What you return must be the full listing, word for word, with no images in it.

++++

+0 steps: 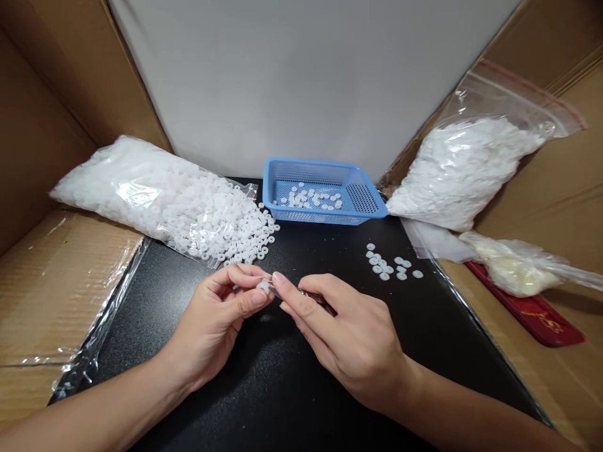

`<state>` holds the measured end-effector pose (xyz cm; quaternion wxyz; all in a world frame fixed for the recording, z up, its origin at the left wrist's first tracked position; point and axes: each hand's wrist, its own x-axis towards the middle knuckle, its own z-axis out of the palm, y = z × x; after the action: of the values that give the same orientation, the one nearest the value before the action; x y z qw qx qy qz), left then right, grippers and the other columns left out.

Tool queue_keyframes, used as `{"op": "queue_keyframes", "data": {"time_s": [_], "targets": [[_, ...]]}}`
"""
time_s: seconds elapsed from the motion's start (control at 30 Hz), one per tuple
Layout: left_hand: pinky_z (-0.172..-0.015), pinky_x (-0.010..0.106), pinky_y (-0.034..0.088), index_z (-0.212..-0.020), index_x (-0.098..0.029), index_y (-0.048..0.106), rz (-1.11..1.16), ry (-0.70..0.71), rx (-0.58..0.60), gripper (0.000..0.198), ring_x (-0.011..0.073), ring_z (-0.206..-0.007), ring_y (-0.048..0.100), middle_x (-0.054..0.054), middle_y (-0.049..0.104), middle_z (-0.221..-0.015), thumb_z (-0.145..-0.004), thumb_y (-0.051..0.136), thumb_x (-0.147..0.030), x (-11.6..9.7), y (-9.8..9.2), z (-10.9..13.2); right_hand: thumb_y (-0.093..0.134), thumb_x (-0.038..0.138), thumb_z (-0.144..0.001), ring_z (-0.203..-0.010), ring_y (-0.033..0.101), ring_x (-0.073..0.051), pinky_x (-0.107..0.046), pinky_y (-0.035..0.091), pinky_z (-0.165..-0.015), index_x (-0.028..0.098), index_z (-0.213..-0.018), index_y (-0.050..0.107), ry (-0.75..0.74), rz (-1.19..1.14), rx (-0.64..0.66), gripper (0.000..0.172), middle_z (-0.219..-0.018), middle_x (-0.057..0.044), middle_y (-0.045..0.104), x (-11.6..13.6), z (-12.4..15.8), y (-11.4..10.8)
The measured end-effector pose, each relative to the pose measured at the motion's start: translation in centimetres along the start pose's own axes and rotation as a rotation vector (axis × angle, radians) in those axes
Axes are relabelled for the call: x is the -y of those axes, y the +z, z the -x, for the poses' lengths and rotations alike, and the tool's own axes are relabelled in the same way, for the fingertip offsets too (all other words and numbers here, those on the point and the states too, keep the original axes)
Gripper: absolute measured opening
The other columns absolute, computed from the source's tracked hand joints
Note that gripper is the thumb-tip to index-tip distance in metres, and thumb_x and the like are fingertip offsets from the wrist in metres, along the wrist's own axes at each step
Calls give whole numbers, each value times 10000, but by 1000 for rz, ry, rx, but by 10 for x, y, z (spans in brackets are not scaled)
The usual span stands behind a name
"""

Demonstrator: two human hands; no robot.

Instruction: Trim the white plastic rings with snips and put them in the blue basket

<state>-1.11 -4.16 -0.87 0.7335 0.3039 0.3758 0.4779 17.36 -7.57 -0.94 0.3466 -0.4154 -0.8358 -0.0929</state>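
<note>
While the left hand point(221, 314) pinches one small white ring point(262, 287) between thumb and forefinger, the right hand point(348, 333) pinches a thin dark tool point(313, 296) with its tip at that ring. It may be tweezers or a pick; the fingers cover too much for us to tell. The other fingers of both hands are loosely curled. Ring and hands sit over the middle of the black mat point(282, 376).

We judge the work early on. The blue basket point(367, 199) at the mat's back edge holds only a thin scatter of rings, with its mesh floor mostly bare. The open bag of rings point(155, 194) at the back left corner looks nearly full, with loose rings point(249, 242) spilled at its mouth. A small cluster of rings point(391, 265) lies near the right edge. Off the back right corner a second bag of white pieces point(461, 169) leans on the cardboard, bulging.
</note>
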Motion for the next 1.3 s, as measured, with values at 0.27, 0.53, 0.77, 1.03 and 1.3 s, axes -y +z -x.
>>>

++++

### Written answer:
+0 steps: 

`<state>` holds the measured end-effector pose (xyz cm; quaternion wxyz; all in a world frame fixed for the recording, z up, its origin at the left wrist's first tracked position; point and axes: each hand's wrist, its own x-axis towards the middle knuckle, its own z-axis out of the palm, y = z × x; after the action: of the values that give the same orientation, the one nearest the value before the action; x y z qw qx qy qz), left then right, grippers and the other columns left out.

Tool queue_keyframes, used as `{"op": "queue_keyframes", "data": {"time_s": [_], "targets": [[_, ...]]}}`
"""
time_s: seconds elapsed from the motion's start (control at 30 Hz), one per tuple
Layout: left_hand: pinky_z (-0.172..-0.015), pinky_x (-0.010..0.106), pinky_y (-0.034..0.088), index_z (-0.212..-0.020), index_x (-0.098..0.029), index_y (-0.048..0.106), rz (-1.11..1.16), ry (-0.70..0.71), rx (-0.58..0.60), gripper (0.000..0.198), ring_x (-0.011..0.073), ring_z (-0.206..-0.007), ring_y (-0.048..0.100), middle_x (-0.054..0.054), middle_y (-0.049..0.104), middle_z (-0.221..-0.015), thumb_z (-0.145..-0.004), thumb_y (-0.051..0.136), thumb_x (-0.147..0.030), x (-11.6..9.7), y (-9.8..9.2), z (-10.9..13.2); right_hand: thumb_y (-0.093..0.134), thumb_x (-0.038..0.138), thumb_z (-0.144..0.001), ring_z (-0.203..-0.010), ring_y (-0.033..0.101), ring_x (-0.073..0.051), pinky_x (-0.107..0.046), pinky_y (-0.035..0.091), pinky_z (-0.165..-0.015), index_x (-0.028..0.098), index_z (-0.213..-0.018), index_y (-0.050..0.107), ry (-0.75..0.74), rz (-1.19..1.14), rx (-0.64..0.66), gripper (0.000..0.172), middle_z (-0.219..-0.018), middle_x (-0.057..0.044), middle_y (-0.045..0.104), x (-11.6..13.6), z (-12.4..15.8), y (-11.4..10.8)
The measured end-effector pose, each relative to the pose measured at the motion's start: translation in centimetres along the start pose's own axes and rotation as a rotation vector (axis × angle, radians) in those axes
Axes are relabelled for the call: x is the -y of those axes, y the +z, z the -x, for the poses' lengths and rotations alike, and the tool's own axes are relabelled in the same way, for the fingertip offsets too (all other words and numbers here, those on the point and the states too, keep the original axes)
Gripper: absolute measured opening
The other columns absolute, computed from the source's tracked hand joints
Note that gripper is the thumb-tip to index-tip distance in metres, and thumb_x and the like are fingertip offsets from the wrist in metres, along the wrist's own axes at each step
Calls give whole numbers, each value times 10000, but by 1000 for rz, ry, rx, but by 10 for x, y, z (spans in brackets are not scaled)
The usual span stands behind a name
"""

Demonstrator: two human hands; no robot.

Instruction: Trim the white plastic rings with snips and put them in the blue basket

<state>-1.11 -4.16 -0.87 0.7335 0.3039 0.3758 0.4779 17.36 -7.57 -0.94 0.3466 -0.4154 -0.8358 -0.0929</state>
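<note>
While the left hand point(221, 314) pinches one small white ring point(262, 287) between thumb and forefinger, the right hand point(348, 333) pinches a thin dark tool point(313, 296) with its tip at that ring. It may be tweezers or a pick; the fingers cover too much for us to tell. The other fingers of both hands are loosely curled. Ring and hands sit over the middle of the black mat point(282, 376).

We judge the work early on. The blue basket point(367, 199) at the mat's back edge holds only a thin scatter of rings, with its mesh floor mostly bare. The open bag of rings point(155, 194) at the back left corner looks nearly full, with loose rings point(249, 242) spilled at its mouth. A small cluster of rings point(391, 265) lies near the right edge. Off the back right corner a second bag of white pieces point(461, 169) leans on the cardboard, bulging.
</note>
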Motion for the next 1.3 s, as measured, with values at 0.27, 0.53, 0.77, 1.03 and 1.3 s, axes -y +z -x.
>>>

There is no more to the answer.